How Chic Was My Progress

When it was hip to be hep, I was hep.

–From “I’m Hip,” by Dave Frishberg and Bob Dorough


At one point in The Labyrinth of Solitude, Octavio Paz quotes the German philosopher Max Scheler, who asked, “What is progress?” It’s a crucial question, and in the United States there is basically only one answer, involving the visible expression of technological innovation and economic expansion. Paz was not impressed with this notion of progress in 1950, when he wrote his famous essay, and it is a safe bet that he was increasingly disenchanted with the American model as the years wore on. Although he saw the flaws of his own culture quite clearly, he never felt that the American Way of Life was any kind of solution for Mexico or indeed, the rest of the world. Paz was prescient: at a time when everyone was celebrating America as an unrivaled success, he correctly pegged it as a wounded civilization, one that saw the future strictly in terms of novelty and never questioned what it was doing.
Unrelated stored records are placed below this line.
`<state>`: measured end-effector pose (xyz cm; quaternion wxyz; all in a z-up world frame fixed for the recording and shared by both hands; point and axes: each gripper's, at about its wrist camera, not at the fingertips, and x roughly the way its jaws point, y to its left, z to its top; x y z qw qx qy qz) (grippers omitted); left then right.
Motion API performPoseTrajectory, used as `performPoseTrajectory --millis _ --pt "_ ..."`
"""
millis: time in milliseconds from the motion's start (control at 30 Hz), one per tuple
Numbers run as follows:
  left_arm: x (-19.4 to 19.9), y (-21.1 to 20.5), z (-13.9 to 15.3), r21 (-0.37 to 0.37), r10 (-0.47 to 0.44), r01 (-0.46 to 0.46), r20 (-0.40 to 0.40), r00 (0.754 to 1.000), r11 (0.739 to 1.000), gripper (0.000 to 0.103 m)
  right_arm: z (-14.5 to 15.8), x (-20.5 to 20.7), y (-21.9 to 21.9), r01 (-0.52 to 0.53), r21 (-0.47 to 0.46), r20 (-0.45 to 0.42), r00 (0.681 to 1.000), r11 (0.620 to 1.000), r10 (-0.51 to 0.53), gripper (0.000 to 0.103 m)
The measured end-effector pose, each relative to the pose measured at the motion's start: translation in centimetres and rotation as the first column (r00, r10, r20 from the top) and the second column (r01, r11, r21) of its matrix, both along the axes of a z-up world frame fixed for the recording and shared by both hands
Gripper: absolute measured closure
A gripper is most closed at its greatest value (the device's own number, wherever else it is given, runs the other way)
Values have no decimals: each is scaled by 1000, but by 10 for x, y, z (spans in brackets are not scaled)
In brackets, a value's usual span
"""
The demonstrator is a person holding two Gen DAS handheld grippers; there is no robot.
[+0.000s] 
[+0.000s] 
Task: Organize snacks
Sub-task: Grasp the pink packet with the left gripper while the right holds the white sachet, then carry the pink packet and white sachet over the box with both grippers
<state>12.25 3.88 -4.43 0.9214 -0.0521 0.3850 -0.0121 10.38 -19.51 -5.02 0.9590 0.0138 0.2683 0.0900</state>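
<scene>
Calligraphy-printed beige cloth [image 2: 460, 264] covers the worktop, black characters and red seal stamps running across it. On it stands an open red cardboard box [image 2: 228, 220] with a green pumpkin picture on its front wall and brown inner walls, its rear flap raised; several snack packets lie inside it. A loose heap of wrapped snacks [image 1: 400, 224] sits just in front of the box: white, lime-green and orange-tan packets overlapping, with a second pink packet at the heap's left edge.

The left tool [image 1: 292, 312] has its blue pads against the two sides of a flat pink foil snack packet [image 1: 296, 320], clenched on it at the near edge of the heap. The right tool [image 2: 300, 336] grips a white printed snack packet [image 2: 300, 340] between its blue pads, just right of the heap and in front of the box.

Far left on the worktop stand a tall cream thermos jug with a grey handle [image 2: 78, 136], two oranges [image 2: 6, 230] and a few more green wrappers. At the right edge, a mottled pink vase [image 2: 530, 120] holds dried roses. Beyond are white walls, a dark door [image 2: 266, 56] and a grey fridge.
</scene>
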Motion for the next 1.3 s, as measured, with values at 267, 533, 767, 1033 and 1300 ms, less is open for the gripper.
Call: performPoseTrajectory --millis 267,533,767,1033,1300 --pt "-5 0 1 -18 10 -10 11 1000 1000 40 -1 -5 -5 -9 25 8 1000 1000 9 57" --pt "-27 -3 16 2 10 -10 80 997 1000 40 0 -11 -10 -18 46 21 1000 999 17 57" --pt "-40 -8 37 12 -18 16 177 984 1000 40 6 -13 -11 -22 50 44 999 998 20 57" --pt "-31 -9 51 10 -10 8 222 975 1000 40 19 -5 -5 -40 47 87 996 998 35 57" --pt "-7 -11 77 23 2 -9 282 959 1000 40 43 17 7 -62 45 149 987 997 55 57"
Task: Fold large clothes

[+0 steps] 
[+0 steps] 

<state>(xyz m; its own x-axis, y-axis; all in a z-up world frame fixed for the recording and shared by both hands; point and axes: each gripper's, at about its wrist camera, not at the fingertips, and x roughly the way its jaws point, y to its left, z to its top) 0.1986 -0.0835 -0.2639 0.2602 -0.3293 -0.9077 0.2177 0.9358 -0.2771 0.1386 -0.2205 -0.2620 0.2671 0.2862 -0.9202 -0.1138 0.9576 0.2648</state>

This extremely limited notion of the good life, combined with almost total unconsciousness, presents itself as daily reality in the U.S. I recall a friend of mine telling me, a few years ago, about a train trip she took up the California coast, during which she decided to walk through the cars very slowly, from back to front, almost pretending to be an invalid, so that she could eavesdrop on conversations. Every last one of these, she said, was about some gadget, some aspect of consumer technology–software, computer attachments, iPods, cell phone variations, etc. This is where, she concluded, Americans put their attention; it is what really excites them, makes them feel alive. Nor is this limited to Americans, of course. In the mid-eighties, when I was teaching at a Canadian university, my colleagues were literally ecstatic over the introduction of personal computers, firmly believing that these machines would write papers and books for them, perhaps help them get tenure or upgrade their entire careers (promises that failed to materialize, needless to say). As for south of the border, I was recently riding around Mexico City with a colleague of mine when we saw a huge billboard ad for some cell phone, with the caption, in three-foot high block capitals (in English, for some strange reason), KILL SILENCE. “Well,” I remarked to my colleague, “at least they are being honest about it.” “Oh,” he quipped, “you are fixated on cell phones.”

It’s hard to know how to reply to a dismissive remark of this kind, since even the brightest people don’t get it, and usually have no idea what George Steiner meant when he called modernity “the systematic suppression of silence.” Silence, after all, is the source of all self-knowledge, and of much creativity as well. But it is hardly valued by societies that confuse creativity with productivity. What I am fixated on, in fact, is not technology but the fixation on technology, the obsession with it. Unfortunately, it is hard to persuade those caught up in the American model of progress that it is they who are living in an upside-down world, not Octavio Paz.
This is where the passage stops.